What is required: Entries follow. Return each line that contains the word "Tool".
++++ Materials provided
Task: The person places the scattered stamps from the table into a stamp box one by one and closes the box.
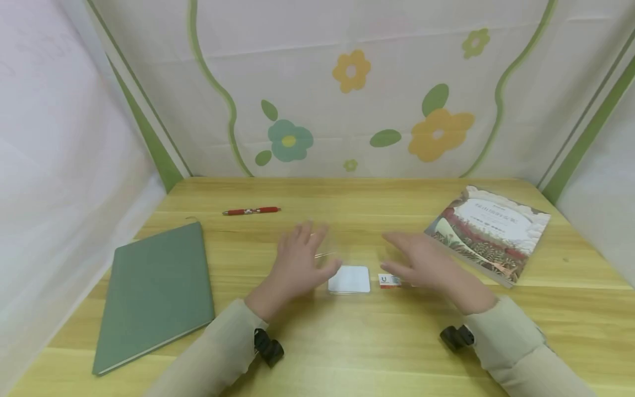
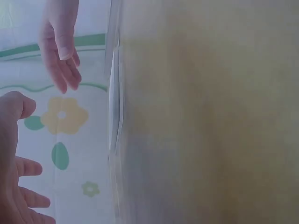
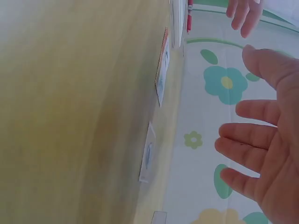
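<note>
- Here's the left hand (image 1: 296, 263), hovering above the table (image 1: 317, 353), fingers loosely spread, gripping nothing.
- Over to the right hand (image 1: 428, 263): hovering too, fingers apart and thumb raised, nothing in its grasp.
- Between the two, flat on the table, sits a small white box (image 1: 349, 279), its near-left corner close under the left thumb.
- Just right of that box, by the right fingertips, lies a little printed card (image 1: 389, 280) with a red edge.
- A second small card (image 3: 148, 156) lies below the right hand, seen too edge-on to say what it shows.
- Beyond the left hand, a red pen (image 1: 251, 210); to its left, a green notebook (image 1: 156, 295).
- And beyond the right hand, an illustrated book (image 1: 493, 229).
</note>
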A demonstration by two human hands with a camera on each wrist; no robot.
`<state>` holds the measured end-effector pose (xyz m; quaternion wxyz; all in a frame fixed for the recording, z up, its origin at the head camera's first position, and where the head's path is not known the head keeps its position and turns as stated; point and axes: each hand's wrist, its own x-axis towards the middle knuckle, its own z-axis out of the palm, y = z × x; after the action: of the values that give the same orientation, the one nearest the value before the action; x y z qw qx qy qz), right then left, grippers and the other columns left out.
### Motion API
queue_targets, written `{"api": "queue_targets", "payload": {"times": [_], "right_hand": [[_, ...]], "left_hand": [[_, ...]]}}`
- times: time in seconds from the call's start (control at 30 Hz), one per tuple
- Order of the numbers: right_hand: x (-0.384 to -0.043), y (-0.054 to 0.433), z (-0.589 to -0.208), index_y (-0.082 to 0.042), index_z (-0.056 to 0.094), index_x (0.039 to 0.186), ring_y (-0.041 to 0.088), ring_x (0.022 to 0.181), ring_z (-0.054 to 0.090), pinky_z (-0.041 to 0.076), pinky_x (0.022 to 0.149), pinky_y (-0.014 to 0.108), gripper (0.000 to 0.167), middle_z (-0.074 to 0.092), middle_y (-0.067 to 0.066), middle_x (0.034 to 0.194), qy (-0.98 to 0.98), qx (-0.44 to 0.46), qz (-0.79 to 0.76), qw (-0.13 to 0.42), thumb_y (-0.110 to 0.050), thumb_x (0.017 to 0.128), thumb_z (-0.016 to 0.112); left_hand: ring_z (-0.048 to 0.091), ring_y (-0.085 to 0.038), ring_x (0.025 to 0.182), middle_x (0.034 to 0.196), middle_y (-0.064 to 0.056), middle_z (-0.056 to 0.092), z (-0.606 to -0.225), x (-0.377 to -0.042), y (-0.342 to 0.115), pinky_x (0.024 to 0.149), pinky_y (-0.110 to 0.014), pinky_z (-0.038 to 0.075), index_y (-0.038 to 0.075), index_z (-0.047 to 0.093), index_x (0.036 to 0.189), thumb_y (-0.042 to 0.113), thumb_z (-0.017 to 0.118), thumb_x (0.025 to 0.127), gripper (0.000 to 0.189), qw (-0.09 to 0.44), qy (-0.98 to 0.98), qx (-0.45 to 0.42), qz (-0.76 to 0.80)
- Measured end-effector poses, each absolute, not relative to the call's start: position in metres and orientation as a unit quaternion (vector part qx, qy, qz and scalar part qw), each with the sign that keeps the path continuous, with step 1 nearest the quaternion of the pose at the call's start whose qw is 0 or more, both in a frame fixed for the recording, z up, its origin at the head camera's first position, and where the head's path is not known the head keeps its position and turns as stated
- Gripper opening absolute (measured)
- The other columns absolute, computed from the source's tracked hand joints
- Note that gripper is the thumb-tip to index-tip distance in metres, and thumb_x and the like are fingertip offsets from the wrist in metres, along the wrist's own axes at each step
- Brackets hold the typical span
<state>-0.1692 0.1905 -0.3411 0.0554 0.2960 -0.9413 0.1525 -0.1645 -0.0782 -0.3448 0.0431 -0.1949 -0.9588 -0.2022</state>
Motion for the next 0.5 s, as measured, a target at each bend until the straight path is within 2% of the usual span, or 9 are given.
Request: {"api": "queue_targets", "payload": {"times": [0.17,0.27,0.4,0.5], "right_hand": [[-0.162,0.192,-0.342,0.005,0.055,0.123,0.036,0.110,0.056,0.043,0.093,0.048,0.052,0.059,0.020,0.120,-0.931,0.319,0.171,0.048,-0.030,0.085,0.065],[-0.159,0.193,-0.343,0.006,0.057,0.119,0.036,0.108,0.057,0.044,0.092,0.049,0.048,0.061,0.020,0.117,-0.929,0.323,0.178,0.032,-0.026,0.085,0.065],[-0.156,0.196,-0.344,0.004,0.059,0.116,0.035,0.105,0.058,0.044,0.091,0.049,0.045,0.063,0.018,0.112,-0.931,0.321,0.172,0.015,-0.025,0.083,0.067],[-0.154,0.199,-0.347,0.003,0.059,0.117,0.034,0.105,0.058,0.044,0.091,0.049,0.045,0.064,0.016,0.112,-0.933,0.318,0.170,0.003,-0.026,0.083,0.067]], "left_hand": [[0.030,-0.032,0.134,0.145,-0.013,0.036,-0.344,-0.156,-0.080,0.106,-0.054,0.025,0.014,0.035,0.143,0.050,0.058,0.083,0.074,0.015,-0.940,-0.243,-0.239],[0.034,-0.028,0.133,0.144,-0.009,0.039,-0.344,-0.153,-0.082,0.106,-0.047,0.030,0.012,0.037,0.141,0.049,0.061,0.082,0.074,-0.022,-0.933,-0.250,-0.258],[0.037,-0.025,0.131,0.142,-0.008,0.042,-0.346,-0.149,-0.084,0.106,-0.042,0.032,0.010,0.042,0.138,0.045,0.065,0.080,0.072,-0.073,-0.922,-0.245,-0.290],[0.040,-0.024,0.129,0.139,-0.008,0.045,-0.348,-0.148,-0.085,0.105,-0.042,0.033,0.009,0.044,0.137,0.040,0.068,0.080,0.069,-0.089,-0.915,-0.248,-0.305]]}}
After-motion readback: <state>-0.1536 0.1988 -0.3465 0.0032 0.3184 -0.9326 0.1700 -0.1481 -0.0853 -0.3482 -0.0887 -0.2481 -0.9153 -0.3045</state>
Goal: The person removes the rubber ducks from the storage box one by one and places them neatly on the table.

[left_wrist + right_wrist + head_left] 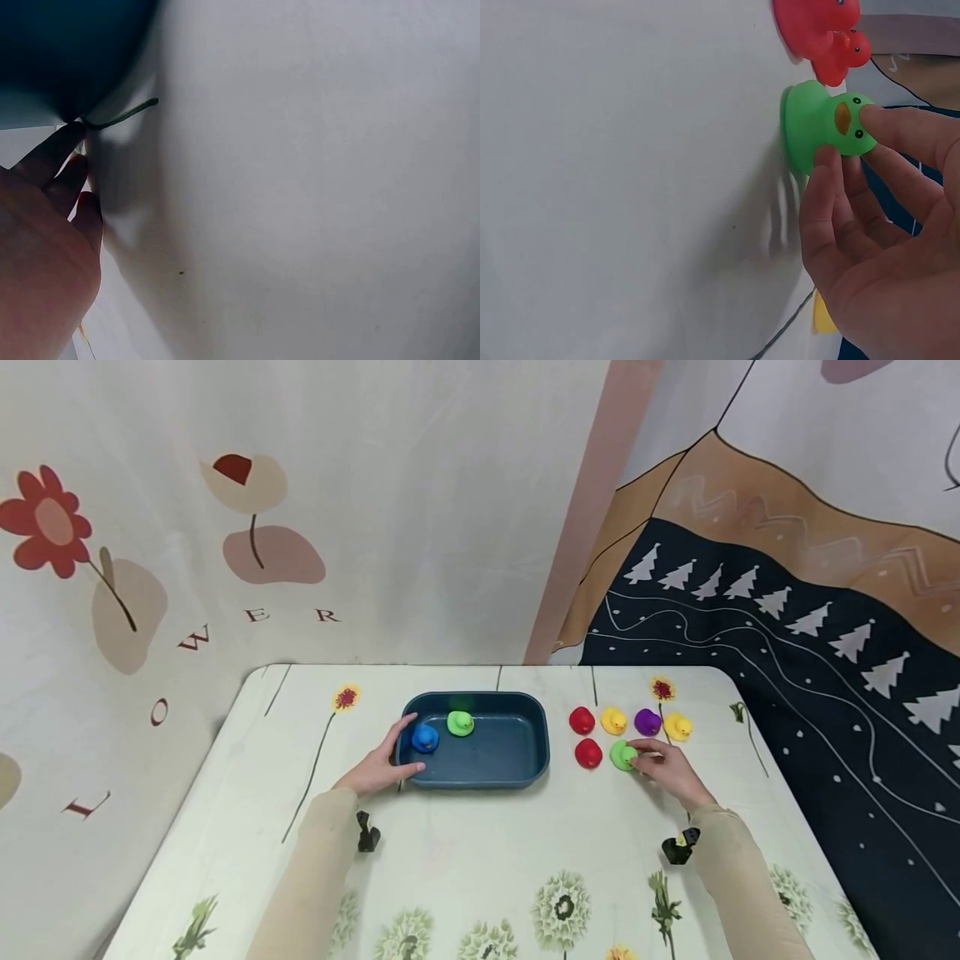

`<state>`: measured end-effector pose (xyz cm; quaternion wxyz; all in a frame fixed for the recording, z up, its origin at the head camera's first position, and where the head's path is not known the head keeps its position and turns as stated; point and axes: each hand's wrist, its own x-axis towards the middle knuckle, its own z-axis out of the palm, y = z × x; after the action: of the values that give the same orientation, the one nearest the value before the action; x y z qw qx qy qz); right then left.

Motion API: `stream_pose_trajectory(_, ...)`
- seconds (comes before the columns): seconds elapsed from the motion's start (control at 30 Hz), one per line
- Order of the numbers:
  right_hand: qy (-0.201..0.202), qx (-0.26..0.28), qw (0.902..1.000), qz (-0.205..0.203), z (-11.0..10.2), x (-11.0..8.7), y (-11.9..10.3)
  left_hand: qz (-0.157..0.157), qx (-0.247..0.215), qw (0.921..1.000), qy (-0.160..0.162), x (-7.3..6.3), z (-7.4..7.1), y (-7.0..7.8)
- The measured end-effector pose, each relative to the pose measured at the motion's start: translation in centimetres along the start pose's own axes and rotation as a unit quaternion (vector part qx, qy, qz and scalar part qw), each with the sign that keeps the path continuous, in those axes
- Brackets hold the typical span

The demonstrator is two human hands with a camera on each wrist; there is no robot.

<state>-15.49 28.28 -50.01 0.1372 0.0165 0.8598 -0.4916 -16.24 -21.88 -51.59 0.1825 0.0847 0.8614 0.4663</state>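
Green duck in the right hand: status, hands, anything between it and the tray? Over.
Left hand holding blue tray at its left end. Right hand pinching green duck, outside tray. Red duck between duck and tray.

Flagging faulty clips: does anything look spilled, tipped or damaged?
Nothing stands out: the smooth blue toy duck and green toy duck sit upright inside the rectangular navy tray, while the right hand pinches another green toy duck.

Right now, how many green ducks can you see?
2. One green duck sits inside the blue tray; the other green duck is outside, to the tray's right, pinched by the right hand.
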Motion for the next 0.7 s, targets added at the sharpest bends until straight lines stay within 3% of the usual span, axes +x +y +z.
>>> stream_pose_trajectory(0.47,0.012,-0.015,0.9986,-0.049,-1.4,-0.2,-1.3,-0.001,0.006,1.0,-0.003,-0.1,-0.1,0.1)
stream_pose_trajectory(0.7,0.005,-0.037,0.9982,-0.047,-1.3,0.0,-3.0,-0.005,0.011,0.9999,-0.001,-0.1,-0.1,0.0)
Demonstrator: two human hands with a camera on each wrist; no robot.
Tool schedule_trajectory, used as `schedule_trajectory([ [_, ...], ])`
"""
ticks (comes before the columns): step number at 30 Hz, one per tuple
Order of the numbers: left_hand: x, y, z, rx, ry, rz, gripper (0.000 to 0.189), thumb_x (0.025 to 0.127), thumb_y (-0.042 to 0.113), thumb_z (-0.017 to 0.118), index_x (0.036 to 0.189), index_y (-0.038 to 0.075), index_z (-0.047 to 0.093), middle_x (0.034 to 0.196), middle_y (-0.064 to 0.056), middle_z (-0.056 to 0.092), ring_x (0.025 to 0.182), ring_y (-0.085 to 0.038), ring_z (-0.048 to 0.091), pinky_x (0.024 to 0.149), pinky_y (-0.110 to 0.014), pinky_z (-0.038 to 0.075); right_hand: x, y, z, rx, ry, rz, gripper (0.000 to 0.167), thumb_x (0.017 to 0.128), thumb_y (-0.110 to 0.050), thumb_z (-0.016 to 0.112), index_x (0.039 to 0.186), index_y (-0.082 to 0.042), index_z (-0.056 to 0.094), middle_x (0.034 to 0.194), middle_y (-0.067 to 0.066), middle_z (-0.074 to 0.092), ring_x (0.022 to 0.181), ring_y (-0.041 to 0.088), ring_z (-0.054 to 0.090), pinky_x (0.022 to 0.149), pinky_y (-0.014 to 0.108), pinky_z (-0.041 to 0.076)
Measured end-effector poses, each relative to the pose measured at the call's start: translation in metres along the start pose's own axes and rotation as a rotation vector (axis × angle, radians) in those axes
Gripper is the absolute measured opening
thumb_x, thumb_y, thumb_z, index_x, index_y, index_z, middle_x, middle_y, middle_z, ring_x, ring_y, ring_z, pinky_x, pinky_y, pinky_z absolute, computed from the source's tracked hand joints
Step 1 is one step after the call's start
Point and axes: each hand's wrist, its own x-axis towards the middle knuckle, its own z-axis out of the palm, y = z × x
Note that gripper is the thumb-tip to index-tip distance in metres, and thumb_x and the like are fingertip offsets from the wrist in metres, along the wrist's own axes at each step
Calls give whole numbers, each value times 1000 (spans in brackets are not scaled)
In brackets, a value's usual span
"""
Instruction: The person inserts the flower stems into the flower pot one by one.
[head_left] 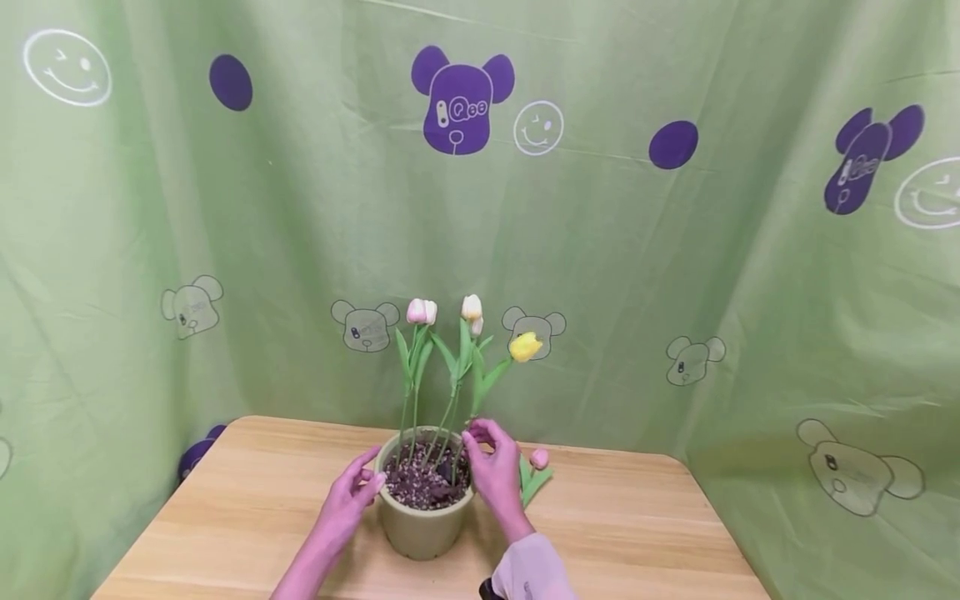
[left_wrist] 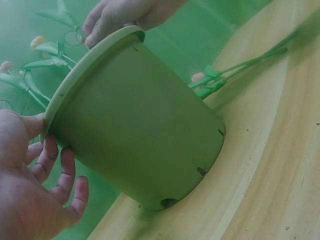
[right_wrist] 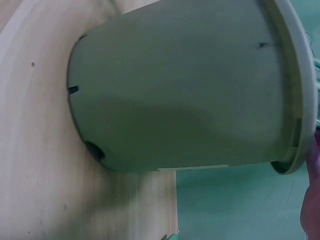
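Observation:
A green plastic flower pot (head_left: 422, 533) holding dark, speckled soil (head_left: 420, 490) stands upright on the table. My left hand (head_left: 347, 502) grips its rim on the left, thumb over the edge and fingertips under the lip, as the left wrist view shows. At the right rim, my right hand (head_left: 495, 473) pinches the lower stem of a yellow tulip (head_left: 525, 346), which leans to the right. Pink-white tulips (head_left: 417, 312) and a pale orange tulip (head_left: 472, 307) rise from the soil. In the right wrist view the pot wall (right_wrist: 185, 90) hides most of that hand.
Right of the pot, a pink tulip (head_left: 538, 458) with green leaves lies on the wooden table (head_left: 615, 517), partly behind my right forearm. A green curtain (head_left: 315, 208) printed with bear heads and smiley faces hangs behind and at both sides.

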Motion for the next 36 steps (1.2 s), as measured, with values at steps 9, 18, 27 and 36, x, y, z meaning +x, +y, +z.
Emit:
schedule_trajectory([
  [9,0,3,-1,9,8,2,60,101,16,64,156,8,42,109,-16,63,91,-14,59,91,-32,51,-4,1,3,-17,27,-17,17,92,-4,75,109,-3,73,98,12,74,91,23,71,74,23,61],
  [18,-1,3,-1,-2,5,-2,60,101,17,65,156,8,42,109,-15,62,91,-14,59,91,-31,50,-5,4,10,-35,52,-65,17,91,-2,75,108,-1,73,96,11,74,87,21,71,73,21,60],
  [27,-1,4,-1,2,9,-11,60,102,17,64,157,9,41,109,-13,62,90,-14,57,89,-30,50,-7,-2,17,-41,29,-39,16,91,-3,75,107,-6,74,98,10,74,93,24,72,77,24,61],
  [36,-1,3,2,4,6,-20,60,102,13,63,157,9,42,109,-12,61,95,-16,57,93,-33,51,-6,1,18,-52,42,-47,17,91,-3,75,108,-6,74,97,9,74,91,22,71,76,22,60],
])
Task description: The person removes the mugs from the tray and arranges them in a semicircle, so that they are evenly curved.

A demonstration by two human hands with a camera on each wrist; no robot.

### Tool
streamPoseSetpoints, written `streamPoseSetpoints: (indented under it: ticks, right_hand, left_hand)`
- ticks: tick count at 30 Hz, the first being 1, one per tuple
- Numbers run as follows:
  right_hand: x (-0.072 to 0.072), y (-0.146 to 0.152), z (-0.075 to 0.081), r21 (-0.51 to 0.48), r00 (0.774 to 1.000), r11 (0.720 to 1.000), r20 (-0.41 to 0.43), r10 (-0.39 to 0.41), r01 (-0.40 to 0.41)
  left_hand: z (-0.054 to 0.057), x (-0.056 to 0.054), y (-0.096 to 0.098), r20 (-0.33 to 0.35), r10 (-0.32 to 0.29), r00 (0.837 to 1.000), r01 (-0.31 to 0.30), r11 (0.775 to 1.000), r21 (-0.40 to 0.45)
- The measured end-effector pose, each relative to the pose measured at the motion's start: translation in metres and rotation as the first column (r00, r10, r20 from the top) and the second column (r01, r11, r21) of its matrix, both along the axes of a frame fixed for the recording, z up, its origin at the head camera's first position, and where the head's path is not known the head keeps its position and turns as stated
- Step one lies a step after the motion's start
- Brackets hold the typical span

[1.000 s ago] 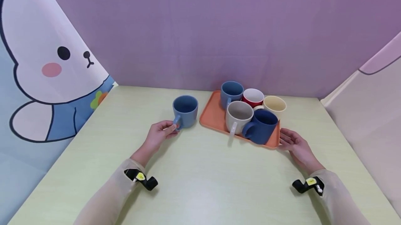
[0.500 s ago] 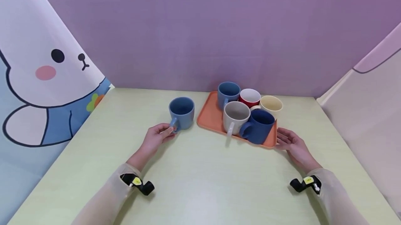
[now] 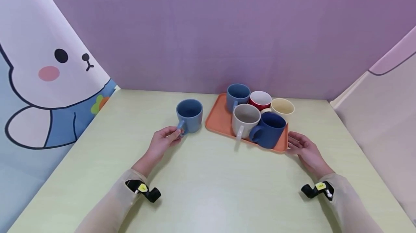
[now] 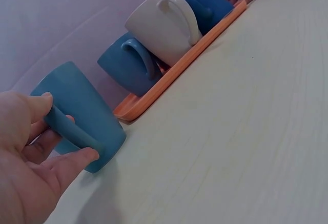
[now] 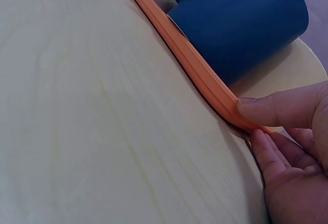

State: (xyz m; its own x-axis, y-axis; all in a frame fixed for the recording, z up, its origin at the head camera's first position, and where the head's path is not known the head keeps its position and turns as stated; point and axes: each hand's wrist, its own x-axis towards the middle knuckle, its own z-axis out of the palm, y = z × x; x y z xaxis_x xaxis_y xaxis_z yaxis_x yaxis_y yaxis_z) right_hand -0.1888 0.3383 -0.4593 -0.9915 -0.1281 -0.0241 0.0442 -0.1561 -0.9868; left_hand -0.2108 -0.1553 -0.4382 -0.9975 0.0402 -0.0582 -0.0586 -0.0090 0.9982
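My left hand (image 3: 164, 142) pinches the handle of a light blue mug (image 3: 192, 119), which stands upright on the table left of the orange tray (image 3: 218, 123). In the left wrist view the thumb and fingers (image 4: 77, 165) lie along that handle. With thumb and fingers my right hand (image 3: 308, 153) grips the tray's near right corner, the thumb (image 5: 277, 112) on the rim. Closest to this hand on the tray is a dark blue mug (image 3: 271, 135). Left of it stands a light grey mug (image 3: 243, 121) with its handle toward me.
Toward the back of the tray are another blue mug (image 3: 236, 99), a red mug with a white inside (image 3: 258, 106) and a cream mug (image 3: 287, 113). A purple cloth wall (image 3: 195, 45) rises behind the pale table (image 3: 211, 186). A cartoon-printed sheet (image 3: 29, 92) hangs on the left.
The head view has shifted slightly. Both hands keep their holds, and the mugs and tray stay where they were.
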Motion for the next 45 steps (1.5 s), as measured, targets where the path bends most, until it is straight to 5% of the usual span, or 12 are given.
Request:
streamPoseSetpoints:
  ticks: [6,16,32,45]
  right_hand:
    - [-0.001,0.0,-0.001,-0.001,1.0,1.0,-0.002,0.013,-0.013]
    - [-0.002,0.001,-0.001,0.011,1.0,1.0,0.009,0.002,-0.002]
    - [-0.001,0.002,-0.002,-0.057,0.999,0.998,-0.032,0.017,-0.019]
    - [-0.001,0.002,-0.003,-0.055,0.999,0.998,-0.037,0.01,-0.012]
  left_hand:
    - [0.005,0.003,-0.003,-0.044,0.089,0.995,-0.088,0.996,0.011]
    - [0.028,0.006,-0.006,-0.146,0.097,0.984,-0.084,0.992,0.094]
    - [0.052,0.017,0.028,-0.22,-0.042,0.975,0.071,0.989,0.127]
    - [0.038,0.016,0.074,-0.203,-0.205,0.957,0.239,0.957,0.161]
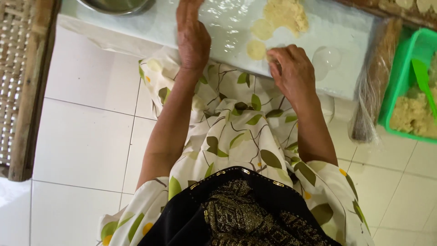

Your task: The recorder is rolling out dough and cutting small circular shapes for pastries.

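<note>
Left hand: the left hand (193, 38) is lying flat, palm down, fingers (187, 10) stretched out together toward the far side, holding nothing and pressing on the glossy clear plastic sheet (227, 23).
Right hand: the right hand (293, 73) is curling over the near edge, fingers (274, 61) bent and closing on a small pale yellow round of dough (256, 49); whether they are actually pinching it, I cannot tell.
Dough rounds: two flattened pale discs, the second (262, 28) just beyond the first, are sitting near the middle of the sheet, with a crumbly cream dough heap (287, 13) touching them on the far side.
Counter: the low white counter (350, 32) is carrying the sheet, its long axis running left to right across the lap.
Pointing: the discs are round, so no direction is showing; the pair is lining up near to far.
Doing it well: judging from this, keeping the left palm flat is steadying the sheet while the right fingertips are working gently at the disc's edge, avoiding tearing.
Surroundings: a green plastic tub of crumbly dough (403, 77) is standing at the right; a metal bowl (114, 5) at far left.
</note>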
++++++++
Solution to this problem:
Tool schedule_trajectory, used as `schedule_trajectory([ [_, ...], ])`
### Tool

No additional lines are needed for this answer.